Summary. The paper claims that while classical computability theory permits simulation of self-modifying code (SMC) by non-SMC code on a deterministic Turing machine, treating external timing inputs, concurrency, and microarchitectural state as observables renders a practically faithful non-SMC reproduction of timed SMC detectably expensive on commodity x86-64 systems. It proposes a tamper-proofing model combining introspective and polymorphic SMC with reliable clocks and runtime timing predicates, distinguishes static/dynamic SMC generation, characterizes timing semantics to avoid pipeline clears, supplies checksum-driven self-patching primitives, and reports timer measurements, performance comparisons, and PMC evidence indicating that optimizations such as loop unrolling and cross-page modification substantially reduce SMC overhead while preserving tamper-detection value.

Significance. If the central claim holds, the work supplies a concrete, hardware-grounded defense primitive for code integrity in untrusted environments that exploits observables difficult to replicate without actual self-modification. The reported empirical reductions in SMC overhead via targeted engineering constitute a useful practical contribution, provided the non-SMC baselines are shown to be representative.

major comments (2)

[Performance comparisons and PMC evidence] Performance comparisons and PMC evidence sections: the non-SMC baselines used for contrast are unspecified.
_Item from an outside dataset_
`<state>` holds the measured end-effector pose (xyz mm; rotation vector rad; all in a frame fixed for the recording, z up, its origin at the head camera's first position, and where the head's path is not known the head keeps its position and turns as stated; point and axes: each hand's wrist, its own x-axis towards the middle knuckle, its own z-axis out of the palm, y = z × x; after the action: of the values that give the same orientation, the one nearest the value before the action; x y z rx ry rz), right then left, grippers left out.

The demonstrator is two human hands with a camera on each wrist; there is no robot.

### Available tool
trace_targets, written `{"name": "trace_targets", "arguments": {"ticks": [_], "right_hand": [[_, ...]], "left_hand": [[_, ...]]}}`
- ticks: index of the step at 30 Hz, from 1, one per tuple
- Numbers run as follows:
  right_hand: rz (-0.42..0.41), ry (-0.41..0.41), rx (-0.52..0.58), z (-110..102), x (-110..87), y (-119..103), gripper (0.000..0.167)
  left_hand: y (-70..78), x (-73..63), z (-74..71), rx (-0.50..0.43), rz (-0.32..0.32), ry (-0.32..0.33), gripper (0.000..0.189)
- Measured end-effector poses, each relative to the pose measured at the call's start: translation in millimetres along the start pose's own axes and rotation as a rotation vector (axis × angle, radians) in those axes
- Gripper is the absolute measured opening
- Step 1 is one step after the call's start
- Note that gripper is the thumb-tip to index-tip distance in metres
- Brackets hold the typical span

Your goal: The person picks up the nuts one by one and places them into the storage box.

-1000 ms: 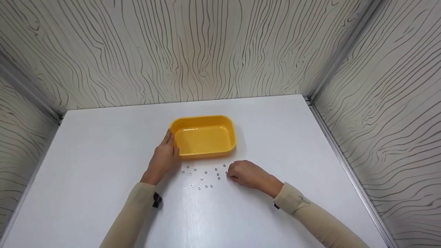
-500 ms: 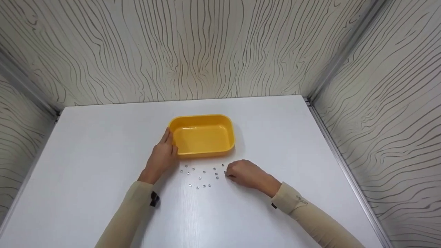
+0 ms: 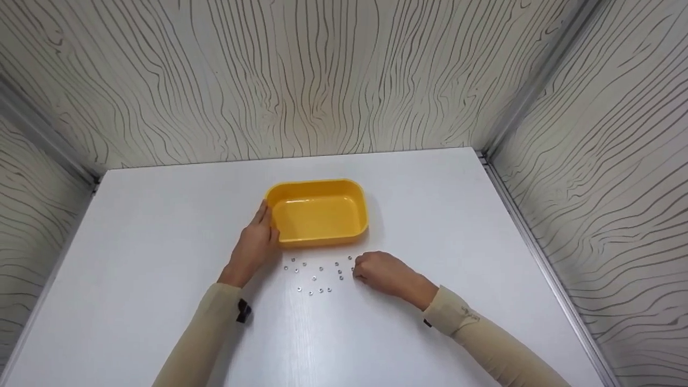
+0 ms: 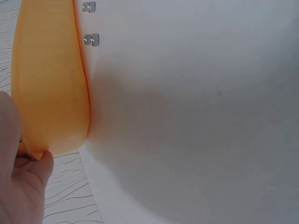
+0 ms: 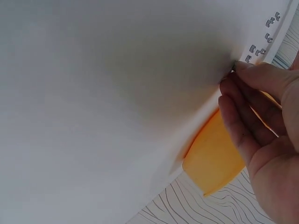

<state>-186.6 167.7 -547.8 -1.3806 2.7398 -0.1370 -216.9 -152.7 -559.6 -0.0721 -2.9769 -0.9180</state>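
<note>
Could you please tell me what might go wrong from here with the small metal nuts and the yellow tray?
The right hand seems to pinch one tiny silvery metal nut, which might slip loose. The other nuts lie loose on the table close by, so the same hand could nudge them. The left hand holds one end of the rounded rectangular yellow plastic tray; pulling it nearer could push it into the nuts.

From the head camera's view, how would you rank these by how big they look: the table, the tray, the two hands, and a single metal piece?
1. Table
2. Tray
3. Left hand and right hand: too alike to rank
4. Metal piece
</note>
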Motion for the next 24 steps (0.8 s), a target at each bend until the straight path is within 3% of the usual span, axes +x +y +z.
{"name": "trace_targets", "arguments": {"ticks": [9,16,24], "right_hand": [[-0.003,-0.034,-0.210,1,0.7,-9,0.012],[0.013,-0.055,-0.224,1,3.1,-13,0.014],[0.022,-0.061,-0.210,0,3.9,-15,0.013]], "left_hand": [[0.2,0.5,1.3,0.028,-0.012,-0.021,0.063],[0.5,-0.4,-0.4,0.021,-0.019,-0.034,0.063],[-0.4,0.0,-0.1,0.018,0.016,-0.009,0.063]]}}
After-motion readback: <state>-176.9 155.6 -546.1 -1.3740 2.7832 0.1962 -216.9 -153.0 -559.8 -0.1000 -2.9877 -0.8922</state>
This is load-bearing for the claim that non-SMC reproduction is detectably expensive, because an adversary maintaining equivalent shadow timing state and ordering via rdtsc + PMC sampling (without self-modification) might incur lower cost than asserted.
[Abstract and timing-semantics characterization] Abstract and timing-semantics characterization: the paper states that timing predicates and checksum-driven self-patching avoid catastrophic pipeline clears on the SMC side, yet provides no corresponding argument or experiment demonstrating why an equivalent non-SMC construction cannot achieve comparable avoidance while preserving the claimed observables.

minor comments (1)

[Abstract] The abstract references 'timer measurements, performance comparisons, and performance-monitoring counter evidence' but does not indicate the corresponding tables or figures; explicit cross-references would improve readability.

Simulated Author's Rebuttal

2 responses · 0 unresolved

We thank the referee for the detailed and constructive report. We address the two major comments point by point below, clarifying the non-SMC baselines and strengthening the timing-semantics discussion while preserving the manuscript's core claims.

read point-by-point responses

Referee: Performance comparisons and PMC evidence sections: the non-SMC baselines used for contrast are unspecified. This is load-bearing for the claim that non-SMC reproduction is detectably expensive, because an adversary maintaining equivalent shadow timing state and ordering via rdtsc + PMC sampling (without self-modification) might incur lower cost than asserted.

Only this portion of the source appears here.